Le principal changement se situe au niveau opérationnel, où certains ajustements sont apportés aux plans d’aménagement consécutivement aux ententes d’harmonisation conclues avec les usagers des terres autochtones. Grâce à l’attribution de tenure, nous voyons également apparaître des petites zones forestières gérées par des communautés autochtones, mais celles-ci ne représentent qu’une infime partie de l’ensemble de la forêt commerciale. Au niveau de la prise de décision stratégique, le bilan est moins clair. Il existe très peu de données confirmant l’existence de nouveaux arrangements institutionnels, élaborés conjointement par le gouvernement et les communautés autochtones, qui poursuivent l’objectif distinct de partager la responsabilité des dimensions stratégiques de la prise de décision.

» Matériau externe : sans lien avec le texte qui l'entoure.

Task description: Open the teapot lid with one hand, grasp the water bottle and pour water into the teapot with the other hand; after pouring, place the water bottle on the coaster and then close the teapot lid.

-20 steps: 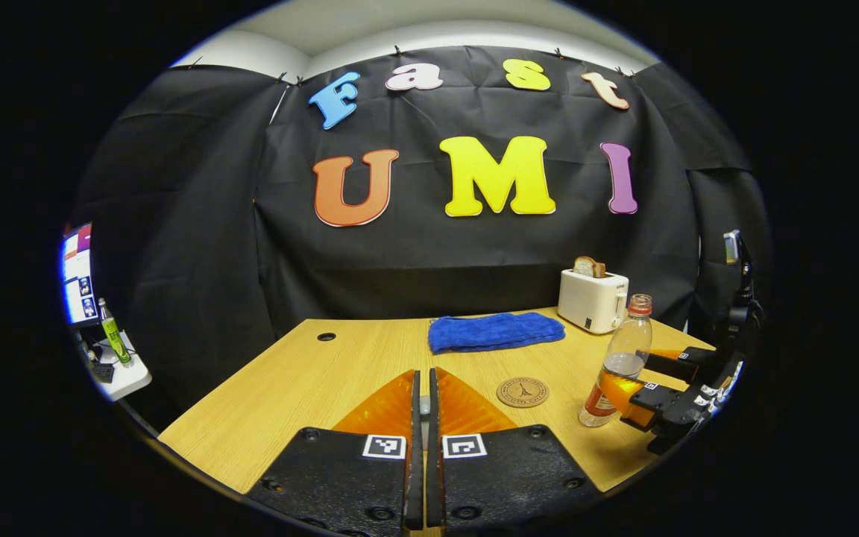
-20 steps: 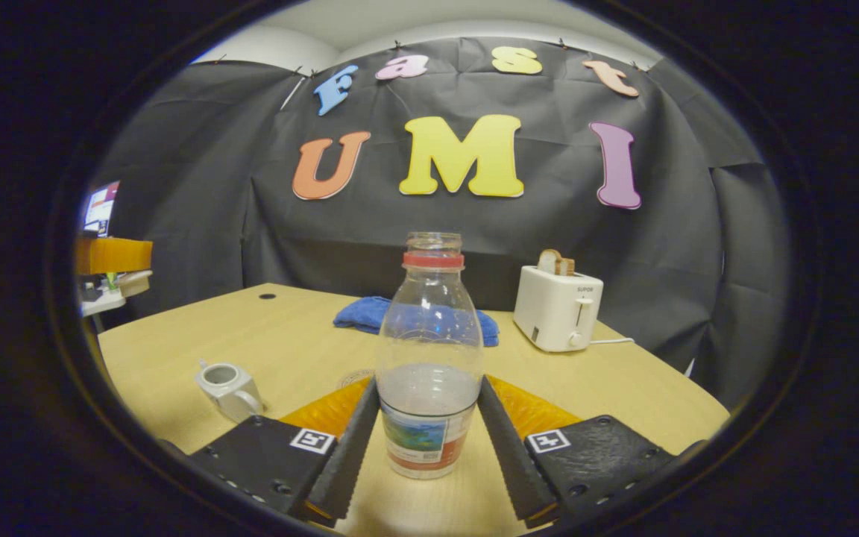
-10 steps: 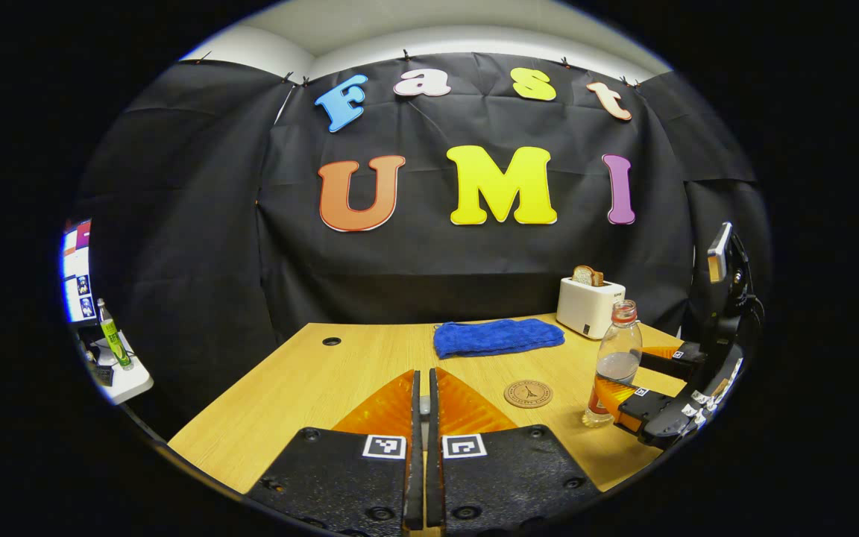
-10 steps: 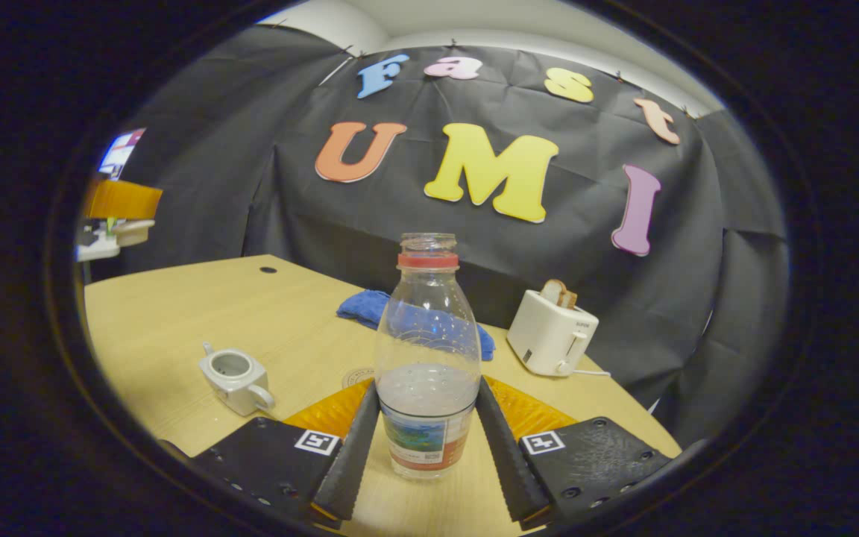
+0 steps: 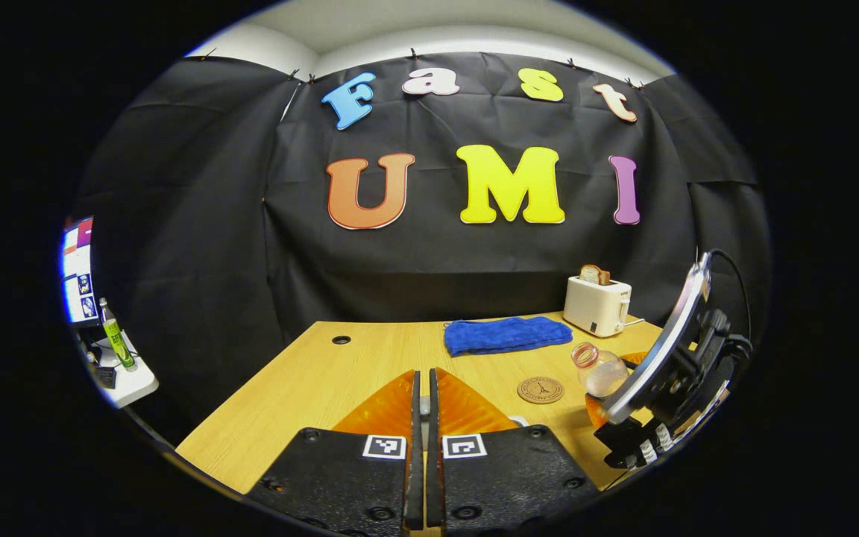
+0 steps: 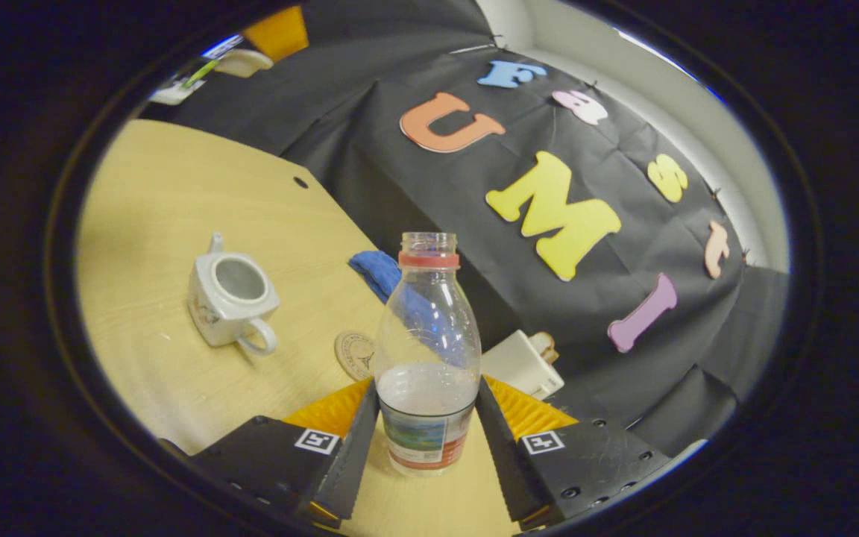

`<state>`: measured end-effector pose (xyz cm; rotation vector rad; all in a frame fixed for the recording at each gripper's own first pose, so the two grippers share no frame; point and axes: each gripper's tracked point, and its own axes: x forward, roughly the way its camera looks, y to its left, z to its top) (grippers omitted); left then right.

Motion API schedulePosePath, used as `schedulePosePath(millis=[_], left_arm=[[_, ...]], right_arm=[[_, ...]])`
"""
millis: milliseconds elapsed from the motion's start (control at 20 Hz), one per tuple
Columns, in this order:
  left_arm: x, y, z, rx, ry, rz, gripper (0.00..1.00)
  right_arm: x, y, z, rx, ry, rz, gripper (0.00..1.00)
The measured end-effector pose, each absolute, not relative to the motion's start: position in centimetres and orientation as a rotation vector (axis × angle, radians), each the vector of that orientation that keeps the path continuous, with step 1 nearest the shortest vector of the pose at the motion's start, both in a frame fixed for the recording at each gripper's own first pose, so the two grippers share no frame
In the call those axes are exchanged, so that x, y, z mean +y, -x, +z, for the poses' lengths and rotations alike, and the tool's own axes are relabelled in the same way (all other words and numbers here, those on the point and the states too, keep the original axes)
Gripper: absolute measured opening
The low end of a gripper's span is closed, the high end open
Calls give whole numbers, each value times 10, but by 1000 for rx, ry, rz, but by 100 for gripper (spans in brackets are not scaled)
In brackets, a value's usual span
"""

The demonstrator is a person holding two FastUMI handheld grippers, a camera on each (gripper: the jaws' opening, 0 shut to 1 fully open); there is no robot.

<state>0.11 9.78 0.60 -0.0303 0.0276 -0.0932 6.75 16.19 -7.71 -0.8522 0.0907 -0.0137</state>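
right gripper (image 6: pixel 427 418) clamped on tilted bottle (image 6: pixel 427 350) (cap off), left gripper (image 5: pixel 420 418) closed on something small, teapot (image 6: pixel 230 298) lidless on desk (image 6: pixel 146 224), coaster (image 5: pixel 540 390) bare

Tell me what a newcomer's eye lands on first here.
First, the water bottle, uncapped and partly full, clamped between the right gripper's fingers. Next, left of it on the wooden table, the pale teapot with its lid off. A round coaster lies near a blue cloth.

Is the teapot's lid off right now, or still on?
Off. In the right gripper view the teapot shows an open round mouth on top with no lid on it, standing on the table.
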Motion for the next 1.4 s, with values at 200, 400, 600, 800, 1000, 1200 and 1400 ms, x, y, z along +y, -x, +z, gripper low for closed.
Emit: schedulePosePath(millis=[200, 400, 600, 800, 1000, 1200, 1400], left_arm=[[113, 1, 8, 19, 55, -78, 4], [126, 2, 8, 19, 62, -55, 4], [126, 0, 5, 28, 65, -53, 4], [126, 0, 6, 24, 52, -50, 4], [124, 0, 7, 21, 49, -52, 4], [123, 0, 7, 20, 44, -57, 4], [123, 0, 10, 18, 42, -50, 4]], right_arm=[[168, -70, -83, 33, 1063, -41, 75], [174, -68, -89, 39, 1140, -23, 75], [181, -73, -89, 9, 1268, -21, 75], [187, -76, -85, -27, 1410, -24, 74], [198, -79, -86, -77, 1540, -30, 75], [201, -84, -81, -116, 1629, -45, 75], [204, -81, -69, -179, 1724, -83, 75]])
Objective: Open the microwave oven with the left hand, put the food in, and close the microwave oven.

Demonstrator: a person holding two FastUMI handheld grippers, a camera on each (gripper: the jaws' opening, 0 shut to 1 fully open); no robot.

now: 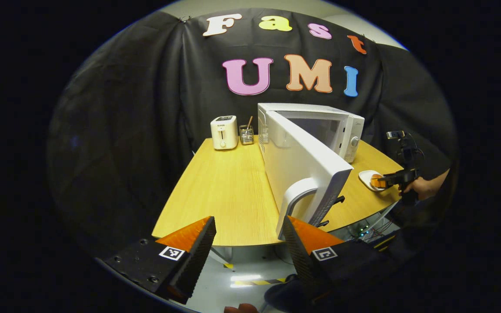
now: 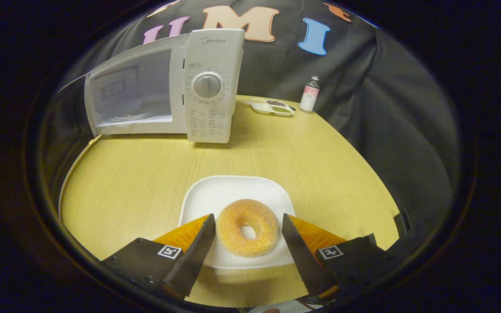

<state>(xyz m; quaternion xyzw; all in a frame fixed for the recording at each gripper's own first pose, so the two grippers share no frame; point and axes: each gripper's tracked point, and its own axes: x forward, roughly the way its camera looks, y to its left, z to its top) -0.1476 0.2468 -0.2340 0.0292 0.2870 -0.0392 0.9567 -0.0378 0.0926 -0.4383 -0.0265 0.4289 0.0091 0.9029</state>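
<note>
Microwave oven [image 1: 320, 126] standing on the wooden worktop [image 1: 228, 191], door [image 1: 302, 169] swung wide toward the left gripper view's camera, curved handle [image 1: 296, 198] at its near edge. Left gripper [image 1: 250, 243] hanging off the worktop's near edge, jaws spread apart, gripping nothing, right finger just beside the handle, contact impossible to judge. Toaster [image 1: 224, 132] and a small wire holder [image 1: 246, 135] at the back left.

Over in the right gripper view: doughnut [image 2: 248, 227] lying on a white plate [image 2: 233, 191] on the worktop, well in front of the oven. Right gripper [image 2: 248, 232] down around it, jaws parted, one finger on each side of the doughnut, very near it, not visibly pressing. Oven cavity [image 2: 133, 93] open and lit. Bottle [image 2: 310, 94] and a divided dish [image 2: 272, 106] farther back to the right.

From the left gripper view, a hand [image 1: 424, 188] holding that right gripper at the plate.
</note>
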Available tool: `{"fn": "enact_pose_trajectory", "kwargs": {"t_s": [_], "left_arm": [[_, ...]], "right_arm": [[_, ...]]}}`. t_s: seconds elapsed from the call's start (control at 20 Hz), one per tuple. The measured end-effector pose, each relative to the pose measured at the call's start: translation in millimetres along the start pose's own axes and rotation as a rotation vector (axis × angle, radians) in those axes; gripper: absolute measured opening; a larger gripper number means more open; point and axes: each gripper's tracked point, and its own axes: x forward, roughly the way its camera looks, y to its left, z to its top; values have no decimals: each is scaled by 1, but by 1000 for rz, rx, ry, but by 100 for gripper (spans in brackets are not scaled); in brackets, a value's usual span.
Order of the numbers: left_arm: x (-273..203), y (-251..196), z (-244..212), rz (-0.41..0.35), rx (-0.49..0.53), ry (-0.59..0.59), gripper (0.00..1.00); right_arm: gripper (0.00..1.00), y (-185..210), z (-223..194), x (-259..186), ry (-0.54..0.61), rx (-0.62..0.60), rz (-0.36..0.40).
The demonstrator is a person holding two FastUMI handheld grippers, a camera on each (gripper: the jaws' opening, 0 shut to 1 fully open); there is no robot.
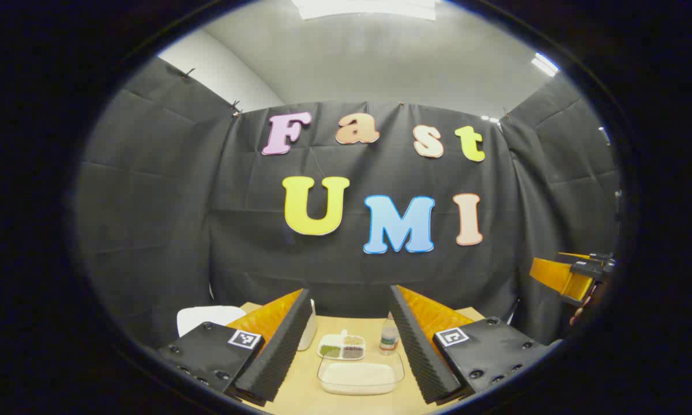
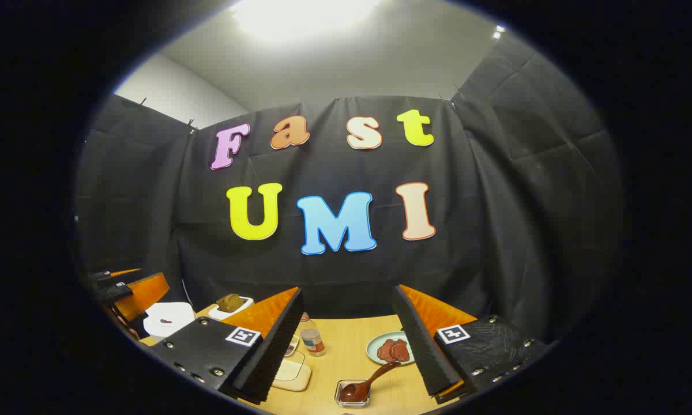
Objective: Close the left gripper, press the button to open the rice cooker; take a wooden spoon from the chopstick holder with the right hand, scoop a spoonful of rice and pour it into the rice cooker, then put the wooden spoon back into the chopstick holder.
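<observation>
While both claws were held high and spread apart, gripping nothing, the rice cooker (image 2: 168, 318) sat at the tabletop's (image 2: 346, 351) left edge; unless the left claw (image 1: 349, 340) was closed first, its button could be missed.

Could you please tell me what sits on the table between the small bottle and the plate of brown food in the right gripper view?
Nothing: in the right gripper view, only bare table lies between the bottle and the plate.

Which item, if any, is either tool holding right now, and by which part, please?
Nothing is held. The left tool and the right tool both stand open above the table, with nothing between their fingers.
</observation>
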Motion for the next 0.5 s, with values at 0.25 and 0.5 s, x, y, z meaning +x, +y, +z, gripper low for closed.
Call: {"fn": "enact_pose_trajectory", "kwargs": {"t_s": [0.25, 0.5], "left_arm": [[17, 15, 1, -37, 10, 9, 92], [26, 38, -2, -31, 4, 10, 94]], "right_arm": [[95, 20, 3, 2, 7, -6, -20], [95, 40, 1, 3, 2, -10, -29]]}}
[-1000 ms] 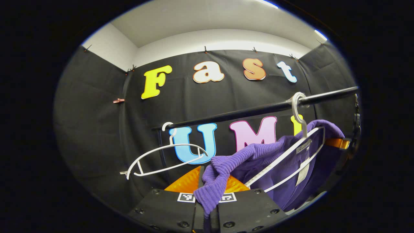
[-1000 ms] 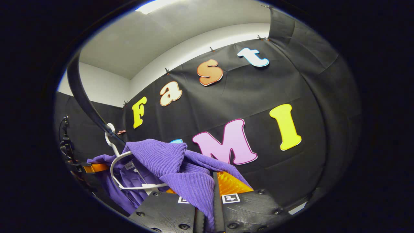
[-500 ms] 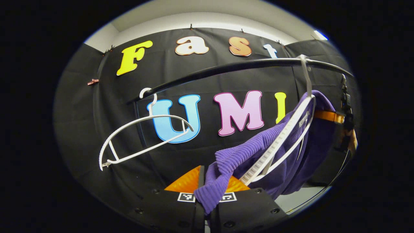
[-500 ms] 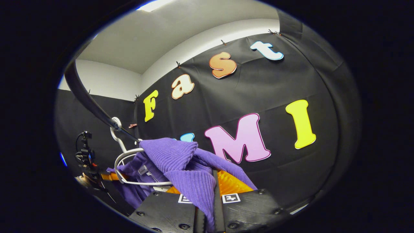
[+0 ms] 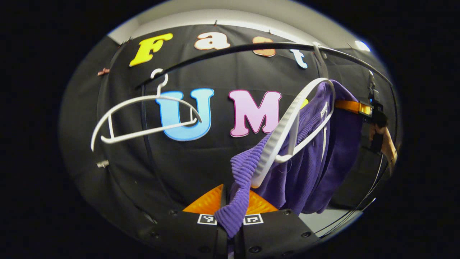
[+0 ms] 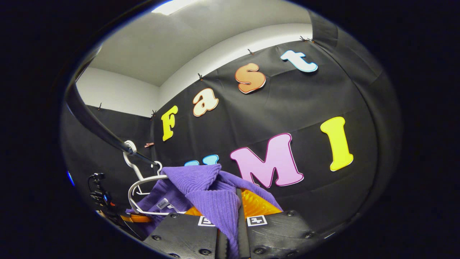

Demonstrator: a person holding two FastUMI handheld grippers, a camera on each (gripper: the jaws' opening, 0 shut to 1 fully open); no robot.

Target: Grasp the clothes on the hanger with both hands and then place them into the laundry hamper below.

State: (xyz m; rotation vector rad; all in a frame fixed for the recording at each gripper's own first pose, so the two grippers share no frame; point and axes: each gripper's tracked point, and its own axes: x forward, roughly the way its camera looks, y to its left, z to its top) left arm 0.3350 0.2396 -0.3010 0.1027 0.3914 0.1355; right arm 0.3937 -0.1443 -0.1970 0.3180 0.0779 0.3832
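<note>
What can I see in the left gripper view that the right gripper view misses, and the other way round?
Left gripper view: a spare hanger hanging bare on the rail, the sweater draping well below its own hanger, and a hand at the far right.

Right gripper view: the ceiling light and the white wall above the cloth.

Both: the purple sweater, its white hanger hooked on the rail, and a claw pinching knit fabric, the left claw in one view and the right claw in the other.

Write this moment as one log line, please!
left tongs: shut on purple knitted sweater | right tongs: shut on sweater | white plastic hanger: half bare, on rail
</note>
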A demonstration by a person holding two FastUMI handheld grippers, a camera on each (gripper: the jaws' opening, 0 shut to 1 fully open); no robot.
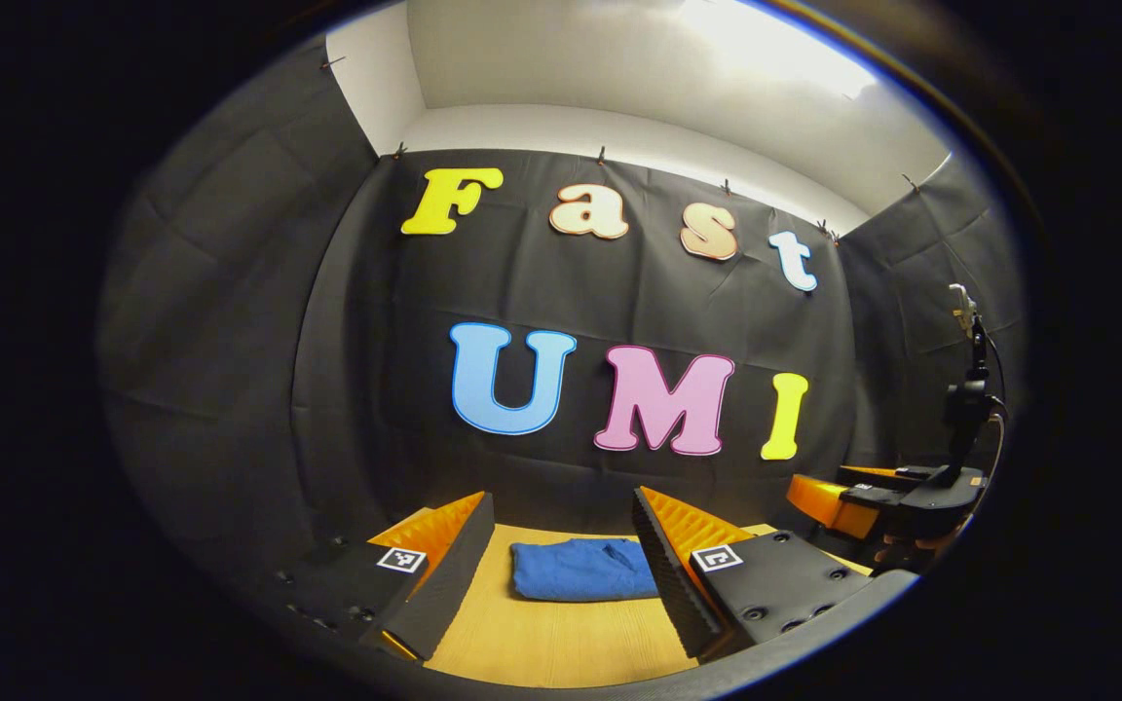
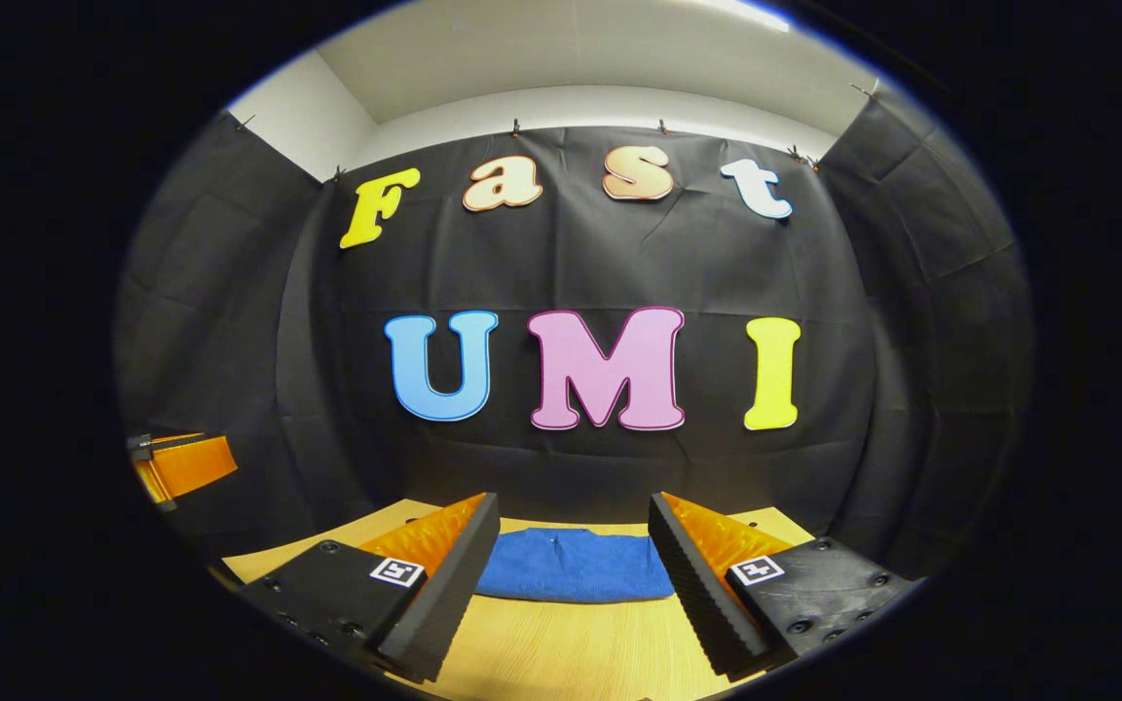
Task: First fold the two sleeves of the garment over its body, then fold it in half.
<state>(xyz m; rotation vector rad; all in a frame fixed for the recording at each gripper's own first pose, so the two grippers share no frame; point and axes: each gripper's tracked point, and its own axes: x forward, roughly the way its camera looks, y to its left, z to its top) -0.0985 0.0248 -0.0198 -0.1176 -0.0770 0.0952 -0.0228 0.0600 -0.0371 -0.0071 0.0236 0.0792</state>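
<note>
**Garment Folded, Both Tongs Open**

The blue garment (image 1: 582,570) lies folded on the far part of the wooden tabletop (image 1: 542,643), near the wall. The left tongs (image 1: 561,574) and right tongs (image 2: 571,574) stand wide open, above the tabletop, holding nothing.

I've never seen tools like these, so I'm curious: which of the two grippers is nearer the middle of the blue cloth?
The right gripper: the blue garment lies centred between its open fingers. For the left gripper, the garment sits off toward one finger.
</note>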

Il n’est donc pas clairement prouvé que le régime forestier ait évolué dans la direction d’une « co-gouvernance dirigée par l’organisme gouvernemental ».

Les modalités de gouvernance établies en vertu de l’entente de la Paix des Braves représentent un modèle différent qui va plus loin en matière de partage de l’autorité. Nous avons conceptualisé ce modèle comme étant une « co-gouvernance dirigée par l’organisme gouvernemental » parce que, en dépit des changements importants apportés au régime de politique forestière, le gouvernement conserve la part du lion en ce qui concerne l’autorité sur les activités de foresterie, celles-ci restant dominées par une logique d’extraction de la matière ligneuse. Cependant, certaines modifications donnent aux Cris une influence à la fois opérationnelle et stratégique. Au niveau opérationnel, des processus d’harmonisation sont en place, tout comme ailleurs dans la province, mais ils répondent à une approche plus formelle et incluent des mécanismes de surveillance renforcés. À l’échelle régionale, il existe également une institution, le Conseil Cris-Québec sur la foresterie (CCQF), qui réunit des représentants du gouvernement et des institutions politiques cri afin de superviser la mise en oeuvre de l’entente et de résoudre les problèmes de nature politique. Les modalités de partage des revenus, par l’entremise d’allocations annuelles basées sur le volume, sont plus fortes que partout ailleurs dans la province. Enfin, au niveau de l’établissement des règles, l’entente initiale comprenait des restrictions en ce qui concerne le type de pratiques forestières permises dans la région, selon l’objectif explicite de renforcer la protection des droits des Autochtones. Bien que la mise en oeuvre de la Paix des Braves apporte son propre lot de défis, elle constitue néanmoins un important précédent au Québec et démontre qu’une forme de gouvernance à dimension régionale peut parvenir à s’aligner sur les intérêts des communautés autochtones.